The Government will on Friday provide guidelines on the criteria of transiting learners from Grade Six to Junior Secondary School.
Education Cabinet Secretary Prof George Magoha said the guidelines would allow learners to select a registered secondary school of their choice whether public or private.
He said in case a learner decides to join a private school, they needed to do so in consultation with their parents and teachers due to school fees issues.
The CS said the government has constructed enough CBC classrooms over the past few months which are able to accommodate all the learners for Grade 7.
“If one chooses to join a private school, then he or she should do so in consultation with their teachers and parents in case of school fees issues,” he said.
He was speaking during the opening of CBC classes at Chania Girls High School in Thika town.
Magoha said learners in private primary school that have been registered as junior secondary might be retained in the same school for Grade 7_Grade 9 to save the government, parents and the learners the pressures of transitioning.
However, the CS noted that the learners would have to reapply afresh for admissions to senior secondary schools once they are through with Grade 9.
He said selection criteria for senior secondary would depend on the performance in the Grade 9 final exam.
“No learner will be guaranteed to remain in the same school when transitioning to senior secondary. Once results for Grade 9 exam come, you apply like the other students. Placements will be determined by performance. This means you might get enrolled at Kenya High for Junior Secondary but be placed at Moi High School in Eldoret for the Senior Secondary,” he said.
On the completion of CBC classrooms, the CS said over 7,000 classes had been completed and were working to deliver the remaining ones before his term lapses.
The CS recently launched Phase 11 of the project that is intended to put 3,503 classrooms to add on to the 6,497 that were constructed in Phase 1 to increase space ahead of the transition to junior secondary school in January next year.
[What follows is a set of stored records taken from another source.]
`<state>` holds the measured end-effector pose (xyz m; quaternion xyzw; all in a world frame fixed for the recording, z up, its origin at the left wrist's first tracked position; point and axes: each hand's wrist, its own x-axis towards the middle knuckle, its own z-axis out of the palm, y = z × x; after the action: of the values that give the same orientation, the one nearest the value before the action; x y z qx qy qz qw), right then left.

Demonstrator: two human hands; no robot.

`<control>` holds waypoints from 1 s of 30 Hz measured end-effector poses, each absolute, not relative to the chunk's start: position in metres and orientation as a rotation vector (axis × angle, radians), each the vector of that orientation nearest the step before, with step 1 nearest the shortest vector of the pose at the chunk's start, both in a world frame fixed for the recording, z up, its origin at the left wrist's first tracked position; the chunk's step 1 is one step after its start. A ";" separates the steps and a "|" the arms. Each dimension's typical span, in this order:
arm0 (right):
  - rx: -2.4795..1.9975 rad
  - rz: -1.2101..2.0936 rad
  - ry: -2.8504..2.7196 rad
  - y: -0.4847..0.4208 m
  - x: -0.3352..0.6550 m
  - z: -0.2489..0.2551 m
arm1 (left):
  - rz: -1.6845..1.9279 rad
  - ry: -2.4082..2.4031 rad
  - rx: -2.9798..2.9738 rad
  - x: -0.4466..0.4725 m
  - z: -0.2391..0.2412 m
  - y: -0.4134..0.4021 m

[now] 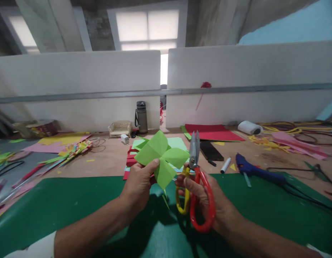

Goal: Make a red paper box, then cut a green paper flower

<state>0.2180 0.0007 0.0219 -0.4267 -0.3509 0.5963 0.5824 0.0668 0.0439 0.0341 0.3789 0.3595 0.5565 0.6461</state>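
Note:
Between the thumb and fingers of my left hand (140, 181) is a light-green paper flower (161, 157) with several petals, creased from the middle. My right hand (206, 193) holds a pair of scissors (197, 175) with one red and one yellow handle loop. The blades point up and stand slightly apart, just right of the flower's right petal. Thin green paper strips (165, 200) show below the flower, over the green mat (96, 200). Behind the flower lie pale-green and red papers, partly hidden by it.
A blue glue gun (252, 168), a white marker (225, 165) and a black phone (211, 150) lie to the right. Red sheets (214, 132) are farther back. A dark bottle (141, 117) stands near the white partition (74, 75). Coloured paper flowers (77, 148) lie at left.

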 end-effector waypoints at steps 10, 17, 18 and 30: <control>-0.988 1.378 -0.889 0.006 0.208 0.026 | 1.210 0.788 0.884 0.073 0.024 0.036; -0.983 1.364 -0.965 0.001 0.211 0.031 | 1.189 0.758 0.883 0.073 0.024 0.034; -0.991 1.360 -0.977 0.001 0.212 0.032 | 1.181 0.739 0.891 0.073 0.025 0.034; -1.040 1.334 -1.004 0.007 0.217 0.031 | 1.145 0.751 0.922 0.070 0.024 0.040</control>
<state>0.2175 0.0069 0.0314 -0.4401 -0.4249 0.5646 0.5541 0.0702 0.0397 0.0245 0.4104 0.3344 0.5097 0.6782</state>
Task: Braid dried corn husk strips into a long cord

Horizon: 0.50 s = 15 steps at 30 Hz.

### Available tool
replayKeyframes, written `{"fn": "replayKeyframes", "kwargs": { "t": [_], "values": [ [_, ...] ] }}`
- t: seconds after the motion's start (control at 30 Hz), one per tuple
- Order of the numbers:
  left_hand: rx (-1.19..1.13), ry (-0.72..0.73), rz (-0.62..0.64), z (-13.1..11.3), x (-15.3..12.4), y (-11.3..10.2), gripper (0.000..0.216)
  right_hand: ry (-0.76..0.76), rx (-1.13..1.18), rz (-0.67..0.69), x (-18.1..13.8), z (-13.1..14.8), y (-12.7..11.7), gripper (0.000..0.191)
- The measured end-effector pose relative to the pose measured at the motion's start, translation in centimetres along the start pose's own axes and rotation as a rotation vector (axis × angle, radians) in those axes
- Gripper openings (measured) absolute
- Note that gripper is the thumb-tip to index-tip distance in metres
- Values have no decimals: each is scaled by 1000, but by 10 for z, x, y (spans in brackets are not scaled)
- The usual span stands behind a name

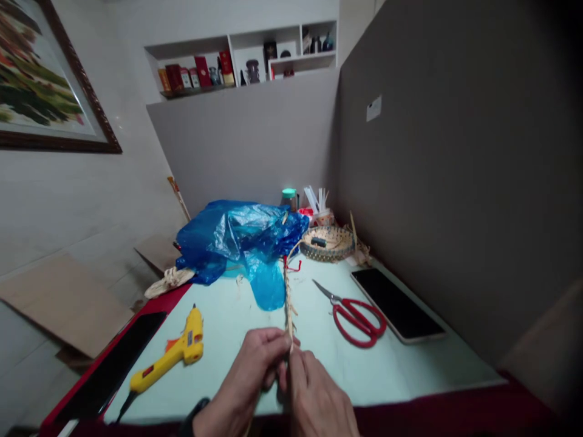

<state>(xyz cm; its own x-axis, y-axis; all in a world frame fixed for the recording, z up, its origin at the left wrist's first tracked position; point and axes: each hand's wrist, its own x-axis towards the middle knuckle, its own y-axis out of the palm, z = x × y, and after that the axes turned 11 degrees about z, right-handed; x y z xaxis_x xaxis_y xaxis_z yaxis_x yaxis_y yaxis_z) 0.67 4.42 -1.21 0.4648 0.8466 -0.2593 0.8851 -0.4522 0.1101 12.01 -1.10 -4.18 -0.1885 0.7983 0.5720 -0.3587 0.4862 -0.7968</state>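
Note:
A narrow braid of pale straw-like fibre runs away from me down the middle of the table, with short loose ends sticking out along its right side. Near its close end, my left hand pinches it between thumb and fingers. Just to the right, my right hand is closed on the same braid, its fingertips almost touching the left ones. At the far end, a red cord or clip lies by the braid. The strands below my hands are mostly hidden.
Red-handled scissors and a phone lie at right. A yellow glue gun and a dark flat panel are at left. Behind are a blue plastic bag, a woven basket and a green-lidded jar. Grey partitions stand around.

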Motion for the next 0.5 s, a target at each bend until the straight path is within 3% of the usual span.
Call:
{"fn": "replayKeyframes", "kwargs": {
  "t": [0.07, 0.13, 0.23, 0.37, 0.5],
  "values": [
    [17, 37, 6, -1, -3, -2, 19, 22, 63, 114, -1, 2, -14, 34],
    [46, 38, 12, -2, -4, -2, 17, 53, 178, 235, 3, -3, -30, 23],
    [-28, 82, 24, -5, -5, -1, 11, 152, 239, 248, 14, -13, -43, 19],
    [-91, 87, 59, -7, -7, -4, 9, 158, 339, 438, 19, -18, -37, 17],
    [-125, 85, 80, -8, -7, -5, 12, 178, 429, 433, 17, -15, -29, 19]
  ]
}}
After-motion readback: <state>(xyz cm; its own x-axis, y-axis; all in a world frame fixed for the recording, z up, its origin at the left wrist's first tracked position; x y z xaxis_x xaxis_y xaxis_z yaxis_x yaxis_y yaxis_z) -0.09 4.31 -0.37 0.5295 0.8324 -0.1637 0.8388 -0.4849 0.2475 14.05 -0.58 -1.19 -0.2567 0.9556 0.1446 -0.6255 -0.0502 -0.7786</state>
The revelation has raised concern among parents with some claiming that the constant shifting of learners from one school to the other would cause confusion and disruptions.
“How can a child study at one school for three years and then be forced to shift to another at such a young age? It would frustrate them especially if the senior school is far away from their home. The government need to ask for the opinions of stakeholders on this issue before frustrating the kids even further,” said Peter Mwaniki, a parent.